> EXERCISE BRIEF
Retype the data below, every word of it, exactly.

☆ ☆ ☆

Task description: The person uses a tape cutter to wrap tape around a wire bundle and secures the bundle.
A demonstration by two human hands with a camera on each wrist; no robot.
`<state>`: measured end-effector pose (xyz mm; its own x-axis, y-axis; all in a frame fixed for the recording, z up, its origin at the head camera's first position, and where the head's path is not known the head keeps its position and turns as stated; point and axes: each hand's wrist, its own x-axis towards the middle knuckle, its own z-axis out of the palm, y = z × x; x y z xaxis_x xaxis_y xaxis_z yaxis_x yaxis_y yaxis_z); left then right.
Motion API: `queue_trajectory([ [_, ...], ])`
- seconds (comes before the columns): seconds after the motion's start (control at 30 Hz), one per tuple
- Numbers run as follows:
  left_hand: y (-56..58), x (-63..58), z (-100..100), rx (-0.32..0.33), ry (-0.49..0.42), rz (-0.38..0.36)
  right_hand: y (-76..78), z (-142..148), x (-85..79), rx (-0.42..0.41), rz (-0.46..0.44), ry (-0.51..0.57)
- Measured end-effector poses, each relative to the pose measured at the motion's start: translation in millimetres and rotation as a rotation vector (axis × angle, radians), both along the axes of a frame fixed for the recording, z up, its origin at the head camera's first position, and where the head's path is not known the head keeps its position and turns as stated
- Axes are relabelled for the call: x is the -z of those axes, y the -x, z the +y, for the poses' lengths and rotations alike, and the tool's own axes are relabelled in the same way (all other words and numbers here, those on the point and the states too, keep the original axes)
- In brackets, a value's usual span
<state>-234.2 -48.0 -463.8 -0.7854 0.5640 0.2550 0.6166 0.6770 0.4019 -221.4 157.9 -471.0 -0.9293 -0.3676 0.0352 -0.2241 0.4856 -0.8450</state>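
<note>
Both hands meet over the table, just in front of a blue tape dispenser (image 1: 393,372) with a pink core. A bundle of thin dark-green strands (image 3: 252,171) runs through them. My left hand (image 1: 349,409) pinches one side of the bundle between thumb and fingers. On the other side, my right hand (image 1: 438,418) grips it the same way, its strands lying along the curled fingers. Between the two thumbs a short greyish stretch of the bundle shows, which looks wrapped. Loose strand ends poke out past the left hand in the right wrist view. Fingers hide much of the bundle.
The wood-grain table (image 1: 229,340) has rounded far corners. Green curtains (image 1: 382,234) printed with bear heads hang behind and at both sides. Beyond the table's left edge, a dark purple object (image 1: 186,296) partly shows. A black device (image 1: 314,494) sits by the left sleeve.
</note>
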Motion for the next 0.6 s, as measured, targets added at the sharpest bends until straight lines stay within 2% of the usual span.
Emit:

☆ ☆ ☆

> RESPONSE AREA
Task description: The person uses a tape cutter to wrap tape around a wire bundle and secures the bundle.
A demonstration by two human hands with a camera on each wrist; no robot.
`<state>`: measured end-effector pose (xyz mm; its own x-axis, y-axis; all in a frame fixed for the recording, z up, its origin at the head camera's first position, and where the head's path is not known the head keeps its position and turns as stated; point and axes: each hand's wrist, its own x-axis towards the middle knuckle, its own z-axis out of the palm, y = z × x; x y z xaxis_x xaxis_y xaxis_z yaxis_x yaxis_y yaxis_z); left then right.
Motion API: `queue_trajectory([ [_, ...], ])`
- seconds (comes before the columns): seconds after the motion's start (control at 30 Hz), one per tuple
- Numbers run as follows:
  left_hand: y (-56..58), x (-63..58), z (-100..100), rx (-0.32..0.33), ry (-0.49..0.42), rz (-0.38..0.36)
  right_hand: y (-76..78), z (-142..148), x (-85..79), rx (-0.42..0.41), rz (-0.46..0.44), ry (-0.51..0.57)
- Measured end-effector poses, each relative to the pose measured at the motion's start: translation in millimetres and rotation as a rotation vector (axis × angle, radians), both along the axes of a frame fixed for the recording, z up, its origin at the head camera's first position, and where the head's path is not known the head keeps its position and turns as stated
- Axes are relabelled for the call: x is the -z of those axes, y the -x, z the +y, for the poses' lengths and rotations alike, and the tool's own axes are relabelled in the same way (all other words and numbers here, those on the point and the states too, keep the original axes)
- In brackets, a value's usual span
<state>-234.2 -48.0 -463.8 -0.7854 0.5640 0.2550 0.6166 0.6770 0.4019 -221.4 157.9 -471.0 -0.9293 -0.3676 0.0352 -0.2241 0.4856 -0.8450</state>
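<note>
Both hands meet over the table, just in front of a blue tape dispenser (image 1: 393,372) with a pink core. A bundle of thin dark-green strands (image 3: 252,171) runs through them. My left hand (image 1: 349,409) pinches one side of the bundle between thumb and fingers. On the other side, my right hand (image 1: 438,418) grips it the same way, its strands lying along the curled fingers. Between the two thumbs a short greyish stretch of the bundle shows, which looks wrapped. Loose strand ends poke out past the left hand in the right wrist view. Fingers hide much of the bundle.
The wood-grain table (image 1: 229,340) has rounded far corners. Green curtains (image 1: 382,234) printed with bear heads hang behind and at both sides. Beyond the table's left edge, a dark purple object (image 1: 186,296) partly shows. A black device (image 1: 314,494) sits by the left sleeve.
</note>
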Motion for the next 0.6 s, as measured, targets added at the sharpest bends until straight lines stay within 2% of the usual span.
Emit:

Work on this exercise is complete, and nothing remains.